- Poster
- Directed by: James Seale
- Written by: Steve Latshaw Rebecca Morrison
- Starring: Mark Dacascos John Rhys-Davies Tamara Davies Mark Rolston Rutger Hauer
- Music by: Bill Brown
- Production company: CineTel Films
- Distributed by: CineTel Films Dimension Home Entertainment Buena Vista Home Entertainment
- Release date: October 4, 2002;
- Running time: 87 minutes
- Country: United States
- Language: English

= Scorcher (film) =

Scorcher is a 2002 science-fiction disaster film directed by James Seale and starring Mark Dacascos, John Rhys-Davies, Jeffrey Johnson, Tamara Davies, Mark Rolston, G.W. Bailey, Thomas F. Duffy, and Rutger Hauer.
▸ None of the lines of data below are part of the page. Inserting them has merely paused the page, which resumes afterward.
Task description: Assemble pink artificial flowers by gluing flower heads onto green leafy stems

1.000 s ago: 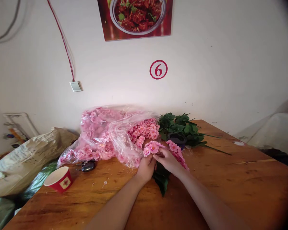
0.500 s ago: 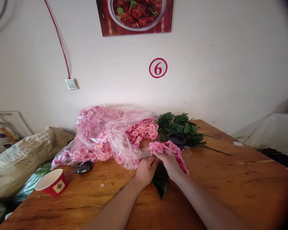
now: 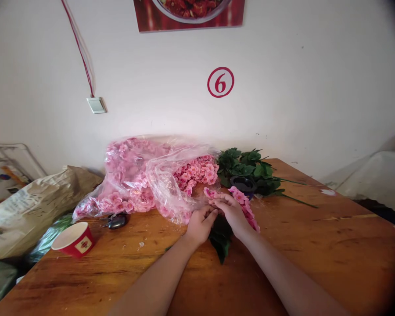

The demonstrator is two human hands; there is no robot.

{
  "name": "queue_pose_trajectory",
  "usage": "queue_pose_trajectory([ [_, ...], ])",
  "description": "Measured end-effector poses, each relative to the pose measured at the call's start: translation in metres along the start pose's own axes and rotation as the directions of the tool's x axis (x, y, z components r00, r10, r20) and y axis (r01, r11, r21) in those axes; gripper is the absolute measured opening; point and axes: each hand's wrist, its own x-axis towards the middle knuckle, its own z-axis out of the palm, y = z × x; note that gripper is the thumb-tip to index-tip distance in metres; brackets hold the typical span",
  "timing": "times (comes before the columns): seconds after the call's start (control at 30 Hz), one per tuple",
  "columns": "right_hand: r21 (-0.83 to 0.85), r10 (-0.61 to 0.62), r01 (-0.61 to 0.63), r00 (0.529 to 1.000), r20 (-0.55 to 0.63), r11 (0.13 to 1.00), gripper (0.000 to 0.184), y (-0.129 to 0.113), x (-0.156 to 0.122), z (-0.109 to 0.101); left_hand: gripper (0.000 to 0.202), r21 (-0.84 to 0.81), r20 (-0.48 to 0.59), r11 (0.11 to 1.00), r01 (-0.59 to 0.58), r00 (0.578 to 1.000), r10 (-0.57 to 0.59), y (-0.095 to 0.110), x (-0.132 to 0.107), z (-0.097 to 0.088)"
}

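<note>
Close together at mid-table, my left hand [image 3: 200, 224] and my right hand [image 3: 231, 212] work on a pink artificial flower [image 3: 210, 192]. Thumb and fingers of the left are pinched at its base; the stem there is hidden. The right has its fingertips closed on the blossom. Below the hands hangs a dark green leaf [image 3: 221, 246]. More pink blossoms [image 3: 245, 206] show behind my right wrist. Just beyond, a clear plastic bag [image 3: 166, 186] full of pink flowers lies with its mouth toward the hands.
Green leafy stems [image 3: 252, 169] lie at the back right around a dark bowl [image 3: 242, 184]. To the left are a red paper cup [image 3: 80, 241] and a black computer mouse [image 3: 117, 221]. A large paper sack [image 3: 36, 202] stands beyond the left edge of the wooden table [image 3: 316, 245].
The view has tipped slightly down. My right fingers have curled further over the blossom, covering more of it. Both hands stay in about the same place.
</note>
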Motion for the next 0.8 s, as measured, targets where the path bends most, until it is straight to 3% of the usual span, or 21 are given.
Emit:
queue_pose_trajectory([
  [0.1,-0.197,-0.13,0.106,0.985,-0.112,0.975,0.027,0.007,0.002,-0.002,0.028,0.018,-0.001,1.0,0.006,1.0,-0.006,-0.001,0.0,0.0],
  [0.2,-0.4,-0.268,0.204,0.957,-0.11,0.894,0.043,0.012,0.002,-0.003,0.024,0.084,0.016,0.996,-0.012,1.0,0.01,-0.001,-0.001,0.0],
  [0.27,-0.466,-0.291,0.218,0.952,-0.09,0.858,0.05,0.014,0.004,-0.003,0.019,0.127,0.031,0.991,-0.029,0.999,0.026,-0.002,-0.002,0.0],
  [0.53,-0.369,-0.181,0.169,0.983,0.001,0.914,0.045,0.01,0.007,-0.002,0.018,0.218,0.035,0.975,-0.051,0.998,0.045,-0.001,-0.002,0.001],
  [0.67,-0.361,-0.235,0.224,0.972,0.015,0.905,0.044,0.001,0.003,-0.003,0.015,0.232,0.051,0.971,-0.059,0.998,0.049,0.002,-0.003,0.0],
  [0.8,-0.483,-0.34,0.315,0.94,0.036,0.817,0.035,0.001,0.002,-0.002,0.013,0.287,0.067,0.956,-0.066,0.997,0.048,0.002,-0.003,-0.001],
])
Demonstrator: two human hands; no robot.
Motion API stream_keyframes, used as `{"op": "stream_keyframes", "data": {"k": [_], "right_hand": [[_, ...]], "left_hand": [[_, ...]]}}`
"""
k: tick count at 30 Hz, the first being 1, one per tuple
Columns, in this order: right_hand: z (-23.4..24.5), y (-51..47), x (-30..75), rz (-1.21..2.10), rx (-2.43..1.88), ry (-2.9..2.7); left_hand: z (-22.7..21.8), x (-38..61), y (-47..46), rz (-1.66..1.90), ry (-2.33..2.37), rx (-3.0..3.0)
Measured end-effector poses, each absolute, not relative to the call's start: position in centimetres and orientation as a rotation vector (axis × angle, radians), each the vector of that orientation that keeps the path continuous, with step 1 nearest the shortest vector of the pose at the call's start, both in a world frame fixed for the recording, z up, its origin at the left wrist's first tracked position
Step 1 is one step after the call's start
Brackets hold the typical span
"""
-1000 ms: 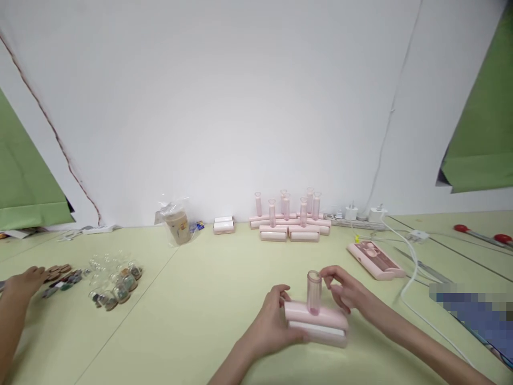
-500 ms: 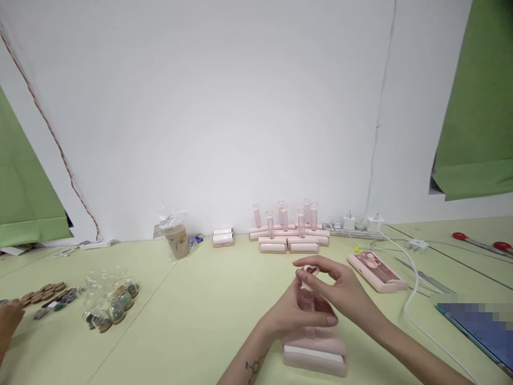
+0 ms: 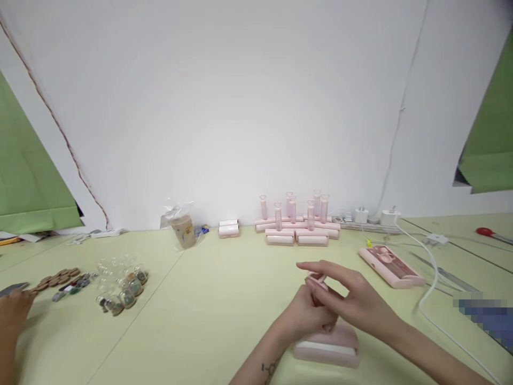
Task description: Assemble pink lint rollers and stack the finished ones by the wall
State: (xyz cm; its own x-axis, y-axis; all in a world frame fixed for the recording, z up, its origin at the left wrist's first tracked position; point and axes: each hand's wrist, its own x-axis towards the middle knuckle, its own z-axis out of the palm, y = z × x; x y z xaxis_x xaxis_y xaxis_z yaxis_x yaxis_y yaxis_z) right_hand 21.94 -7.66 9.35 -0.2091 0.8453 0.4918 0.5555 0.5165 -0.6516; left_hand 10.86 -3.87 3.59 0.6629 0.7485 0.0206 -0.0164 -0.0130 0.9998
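White wall (image 3: 240,107) fills the upper two-thirds of frame, w/ green sheets (image 3: 28,182) at the L and R edges. Pale green table (image 3: 208,299) spans the lower third.

Back centre, against the wall: row of pink rollers (image 3: 298,227), handles upright. R of centre: pink case (image 3: 390,266), lying flat, w/ a white cable (image 3: 427,291) running past it. L of centre: cluster of small glass jars (image 3: 120,289); bagged cup (image 3: 182,229) behind them. Lower L corner: co-worker's hand (image 3: 12,315), resting on the table, well apart from the person's own.

Item in hand: pink roller (image 3: 326,348), lower centre-R of frame, resting on the table. Long axis runs approx. L-R across frame. Its handle (image 3: 316,278) stands up from the body, towards the wall.

Hand state:
- Left hand (image 3: 306,315): curled around the handle, just above the roller body; the nearer hand to the body.
- Right hand (image 3: 352,302): fingers straight and slightly spread, pointing frame-L, laid at the handle top. Thumb hidden.

Both hands sit directly above the roller; no gap visible btw. hands and handle.
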Motion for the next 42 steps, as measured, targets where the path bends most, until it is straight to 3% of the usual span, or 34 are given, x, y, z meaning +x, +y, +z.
{"op": "stream_keyframes", "data": {"k": [8, 16, 23, 32, 38, 42], "right_hand": [[9.9, -6.4, 22.7, 1.059, -1.130, -1.823], [7.9, -6.5, 21.9, 0.829, -0.943, -1.668], [6.9, -6.5, 21.3, 0.954, -0.847, -1.519], [10.7, -3.6, 22.3, 1.212, -0.688, -2.114], [10.5, -3.6, 22.2, 1.433, -0.708, -2.094], [9.6, -3.6, 23.1, 1.345, -0.733, -2.095]], "left_hand": [[3.9, 10.7, -3.8, 0.654, 0.470, 1.474], [3.9, 10.9, -3.8, 0.681, 0.509, 1.435], [4.1, 10.9, -3.9, 0.673, 0.547, 1.461], [4.1, 10.7, -3.9, 0.581, 0.604, 1.506], [4.2, 10.5, -4.3, 0.579, 0.439, 1.383], [4.2, 10.5, -4.6, 0.645, 0.494, 1.347]]}}
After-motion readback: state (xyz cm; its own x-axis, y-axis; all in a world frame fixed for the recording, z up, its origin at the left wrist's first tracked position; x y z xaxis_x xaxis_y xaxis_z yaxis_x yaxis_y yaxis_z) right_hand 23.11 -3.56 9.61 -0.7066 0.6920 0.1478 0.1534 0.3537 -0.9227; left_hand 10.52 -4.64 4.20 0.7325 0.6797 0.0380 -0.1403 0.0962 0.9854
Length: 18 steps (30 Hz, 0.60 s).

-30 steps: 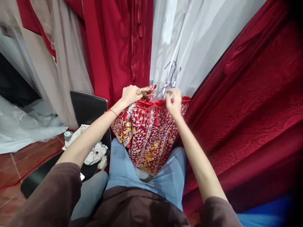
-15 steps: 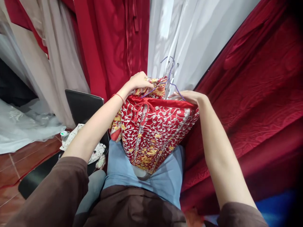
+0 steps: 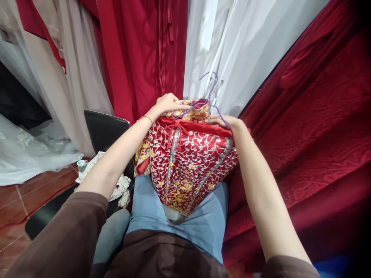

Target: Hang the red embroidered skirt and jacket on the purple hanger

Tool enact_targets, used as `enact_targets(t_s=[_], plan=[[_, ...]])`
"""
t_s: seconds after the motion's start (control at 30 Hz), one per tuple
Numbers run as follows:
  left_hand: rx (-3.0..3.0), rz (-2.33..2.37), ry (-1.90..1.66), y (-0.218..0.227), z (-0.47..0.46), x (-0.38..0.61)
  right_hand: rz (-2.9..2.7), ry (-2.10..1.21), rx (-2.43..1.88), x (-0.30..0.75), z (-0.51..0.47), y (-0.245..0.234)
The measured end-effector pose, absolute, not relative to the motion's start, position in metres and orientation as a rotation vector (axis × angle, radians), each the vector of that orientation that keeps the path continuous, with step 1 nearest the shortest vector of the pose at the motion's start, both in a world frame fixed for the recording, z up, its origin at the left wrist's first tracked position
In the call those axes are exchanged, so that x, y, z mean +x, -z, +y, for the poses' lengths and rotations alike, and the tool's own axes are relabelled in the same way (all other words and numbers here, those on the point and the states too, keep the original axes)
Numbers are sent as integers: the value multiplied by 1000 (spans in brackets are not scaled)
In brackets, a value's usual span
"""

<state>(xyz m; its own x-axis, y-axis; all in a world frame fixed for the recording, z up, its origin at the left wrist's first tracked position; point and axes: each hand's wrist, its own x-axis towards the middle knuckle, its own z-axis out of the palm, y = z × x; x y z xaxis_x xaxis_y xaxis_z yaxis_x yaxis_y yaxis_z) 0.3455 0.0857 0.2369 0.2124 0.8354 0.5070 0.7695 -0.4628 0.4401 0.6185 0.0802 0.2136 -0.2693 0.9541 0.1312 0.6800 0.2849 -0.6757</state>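
White hanging fabric (image 3: 207, 31), 12 o'clock | left grip (image 3: 167, 104): pinching red-gold embroidered cloth (image 3: 200, 113) | right grip (image 3: 230, 121): touching red silver-embroidered garment (image 3: 197, 162), closure unclear

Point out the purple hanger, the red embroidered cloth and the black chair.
Purple hanger (image 3: 209, 101), head view: junction below the hook.
Red embroidered cloth (image 3: 189, 164), head view: patterned front.
Black chair (image 3: 106, 130), head view: backrest.

room lies over the garment (image 3: 199, 154) between the forearms (image 3: 116, 166); red drapery (image 3: 313, 154) blocks the right.
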Motion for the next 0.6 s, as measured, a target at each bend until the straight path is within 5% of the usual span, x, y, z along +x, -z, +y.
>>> enact_targets(t_s=[0.27, 0.4, 0.6], plan=[[2895, 1851, -968, -233, 91, 334, -1554, -1026, -1530, 607, 92, -213], [2907, 2049, -1060, -235, 91, 336, -1498, -788, -1390, 603, 100, -204], [2139, 2441, -821, -238, 124, 347, -1554, -443, -1329, 598, 105, -195]])
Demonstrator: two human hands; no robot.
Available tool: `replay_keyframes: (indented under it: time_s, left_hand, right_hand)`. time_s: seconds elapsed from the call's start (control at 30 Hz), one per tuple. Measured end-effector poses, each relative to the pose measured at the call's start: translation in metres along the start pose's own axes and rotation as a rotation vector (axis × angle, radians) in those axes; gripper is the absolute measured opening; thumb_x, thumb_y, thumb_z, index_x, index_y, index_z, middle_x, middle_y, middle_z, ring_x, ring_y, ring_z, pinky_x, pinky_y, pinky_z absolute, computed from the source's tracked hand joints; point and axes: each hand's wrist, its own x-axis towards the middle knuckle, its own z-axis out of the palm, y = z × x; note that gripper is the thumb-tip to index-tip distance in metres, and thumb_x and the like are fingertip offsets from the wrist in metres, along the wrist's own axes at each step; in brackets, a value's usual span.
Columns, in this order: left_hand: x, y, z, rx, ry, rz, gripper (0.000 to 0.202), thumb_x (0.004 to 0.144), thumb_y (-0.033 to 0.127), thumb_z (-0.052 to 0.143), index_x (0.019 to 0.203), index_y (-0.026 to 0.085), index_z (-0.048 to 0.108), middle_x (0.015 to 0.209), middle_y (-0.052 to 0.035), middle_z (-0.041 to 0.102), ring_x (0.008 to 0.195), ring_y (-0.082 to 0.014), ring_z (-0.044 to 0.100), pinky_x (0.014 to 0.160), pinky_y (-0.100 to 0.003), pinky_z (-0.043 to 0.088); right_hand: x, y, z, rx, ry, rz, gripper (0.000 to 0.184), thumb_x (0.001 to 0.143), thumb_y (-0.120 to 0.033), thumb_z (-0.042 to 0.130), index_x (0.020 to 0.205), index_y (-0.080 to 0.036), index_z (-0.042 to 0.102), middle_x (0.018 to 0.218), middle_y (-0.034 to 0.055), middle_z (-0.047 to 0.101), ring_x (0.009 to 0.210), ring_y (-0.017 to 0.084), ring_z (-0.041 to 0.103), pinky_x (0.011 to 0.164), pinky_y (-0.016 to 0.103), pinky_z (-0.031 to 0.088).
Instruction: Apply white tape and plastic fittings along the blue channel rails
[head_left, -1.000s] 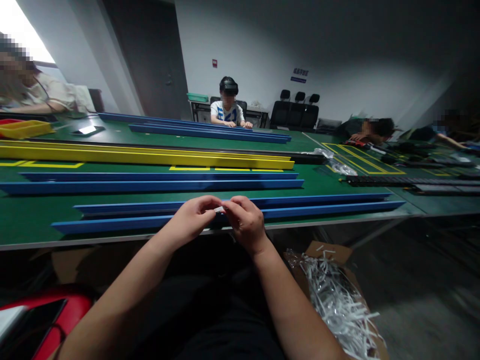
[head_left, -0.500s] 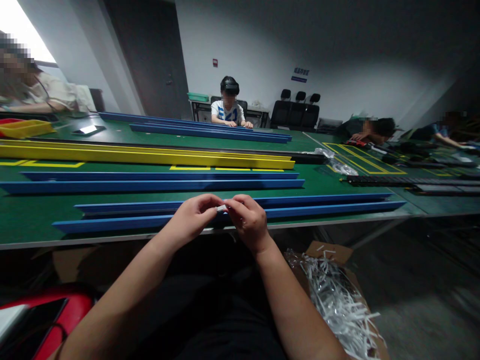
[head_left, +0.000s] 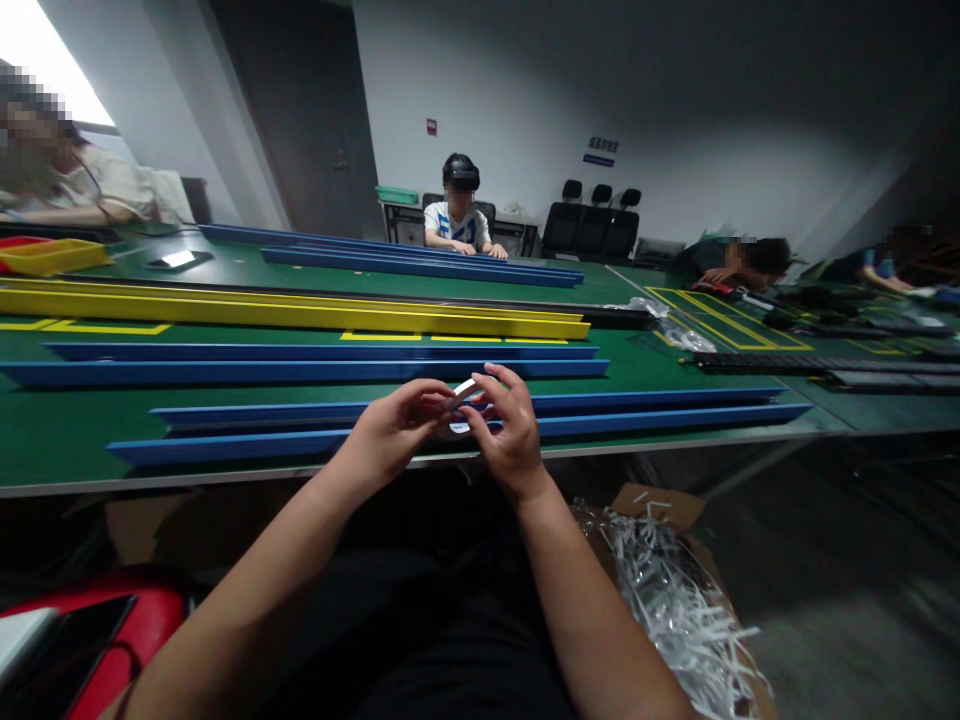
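Note:
My left hand [head_left: 401,420] pinches the near end of a small white strip-like piece [head_left: 466,388] between thumb and fingers. The fingers of my right hand [head_left: 510,425] curve round the other end of it, fingertips touching. Below the strip, between the two thumbs, a pale curved edge shows; whether it belongs to the same piece I cannot tell. Both hands are above a pair of long blue channel rails [head_left: 660,415], which lie along the near edge of the green table [head_left: 45,425].
Beyond lie more blue rails [head_left: 300,370] and a long yellow rail [head_left: 300,308]. A cardboard box of white paper strips [head_left: 675,600] stands on the floor at right, a red seat [head_left: 154,620] at lower left. Across the table a person [head_left: 457,215] sits; others work at both sides.
The white piece has tilted up and shows more of its length. My right hand has opened its fingers wider and shifted slightly up and right; the left hand stays nearly in place.

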Motion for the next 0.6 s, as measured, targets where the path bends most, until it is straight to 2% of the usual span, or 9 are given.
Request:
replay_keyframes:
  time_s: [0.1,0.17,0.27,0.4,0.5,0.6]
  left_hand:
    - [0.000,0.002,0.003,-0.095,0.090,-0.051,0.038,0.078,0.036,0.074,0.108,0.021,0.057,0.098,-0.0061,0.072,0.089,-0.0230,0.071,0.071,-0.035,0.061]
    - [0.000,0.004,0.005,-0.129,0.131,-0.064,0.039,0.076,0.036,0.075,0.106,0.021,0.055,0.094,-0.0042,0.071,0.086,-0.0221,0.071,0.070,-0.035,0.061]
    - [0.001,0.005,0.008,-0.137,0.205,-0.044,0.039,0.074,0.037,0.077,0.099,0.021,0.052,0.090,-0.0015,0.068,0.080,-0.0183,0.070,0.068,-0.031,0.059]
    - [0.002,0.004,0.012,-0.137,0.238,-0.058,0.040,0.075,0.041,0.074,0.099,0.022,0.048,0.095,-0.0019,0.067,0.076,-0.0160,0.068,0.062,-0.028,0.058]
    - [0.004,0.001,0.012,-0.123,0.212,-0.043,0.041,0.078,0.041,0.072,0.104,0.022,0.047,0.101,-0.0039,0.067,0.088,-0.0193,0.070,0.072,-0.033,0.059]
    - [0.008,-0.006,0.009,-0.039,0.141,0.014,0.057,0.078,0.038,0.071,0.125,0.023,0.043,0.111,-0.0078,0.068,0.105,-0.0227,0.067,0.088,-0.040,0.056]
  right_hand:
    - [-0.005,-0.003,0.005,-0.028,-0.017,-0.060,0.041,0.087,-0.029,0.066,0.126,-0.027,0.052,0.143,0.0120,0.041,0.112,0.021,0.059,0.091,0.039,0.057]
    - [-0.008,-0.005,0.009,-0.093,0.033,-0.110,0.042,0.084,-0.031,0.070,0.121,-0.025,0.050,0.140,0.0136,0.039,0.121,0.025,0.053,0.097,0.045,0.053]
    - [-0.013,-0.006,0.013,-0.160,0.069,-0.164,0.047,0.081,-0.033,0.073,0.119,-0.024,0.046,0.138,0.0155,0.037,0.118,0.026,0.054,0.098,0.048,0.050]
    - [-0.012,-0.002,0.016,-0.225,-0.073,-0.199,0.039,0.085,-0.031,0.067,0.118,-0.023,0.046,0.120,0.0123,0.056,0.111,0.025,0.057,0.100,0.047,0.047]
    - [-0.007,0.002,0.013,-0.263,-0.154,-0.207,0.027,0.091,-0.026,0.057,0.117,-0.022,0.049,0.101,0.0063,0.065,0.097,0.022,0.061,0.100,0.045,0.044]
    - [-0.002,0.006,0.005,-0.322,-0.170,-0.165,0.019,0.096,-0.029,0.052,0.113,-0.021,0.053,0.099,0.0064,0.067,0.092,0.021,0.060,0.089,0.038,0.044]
It was first released in the United States in 2002. It concerns a group of scientists who discover, after a disastrous nuclear accident, that the Earth's tectonic plates are shifting and creating immense pressure that will destroy the Earth in a fiery global eruption, and a few top scientists must find a way to stop it.

== Plot ==
Renegade soldier Colonel Ryan Beckett (Mark Dacascos) is called in by the President of the United States (Rutger Hauer) to save the planet from imminent destruction after a Chinese nuclear-testing accidentally loosens the subterranean plates and exposes the Earth's core, which threatens to bring "Hell on Earth" in just three days.

Beckett assembles a crack team to deliver and detonate not one, but two nuclear bombs that must go off simultaneously in the only place on the planet in which they will do any good at stopping the movement of the plates—Los Angeles. The city is evacuated in a panic, but Beckett's teen daughter (Rayne Marcus) is abducted by a religious-fanatic pyromaniac, and Beckett must save her before he saves the world. Meanwhile, Beckett strikes up a romance with Julie (Tamara Davies), a scientist on his team, who is having a feud with her scientist father (John Rhys-Davies), also on the team.

Also on the squad is the evil Kellaway (Mark Rolston), who hates Beckett so much, he would let the planet blow up just to kill him. In the end, Faith (Beckett's daughter) manages to get her hands on a cell phone and text messages him an SOS. Julie and he head to rescue her, and Beckett kills her insane kidnapper.

They need to find a hole deep enough to drop the device down a few hundred feet, and Faith knows of one in a subway station. They head there, but meanwhile, Kellaway murders the rest of the team (except the pilot, who is waiting at the airport to fly them to safety) and comes to stop them. Beckett ends up throwing him down the shaft with the device.

Beckett, Julie, and Faith head outside and are shocked to find that the pilot of the team has landed a presidential jet in the middle of the road. He was ordered to wait there for Kellaway, and flies them to safety as the two devices go off, destroying Los Angeles and stopping the movement of the plates just before it is too late.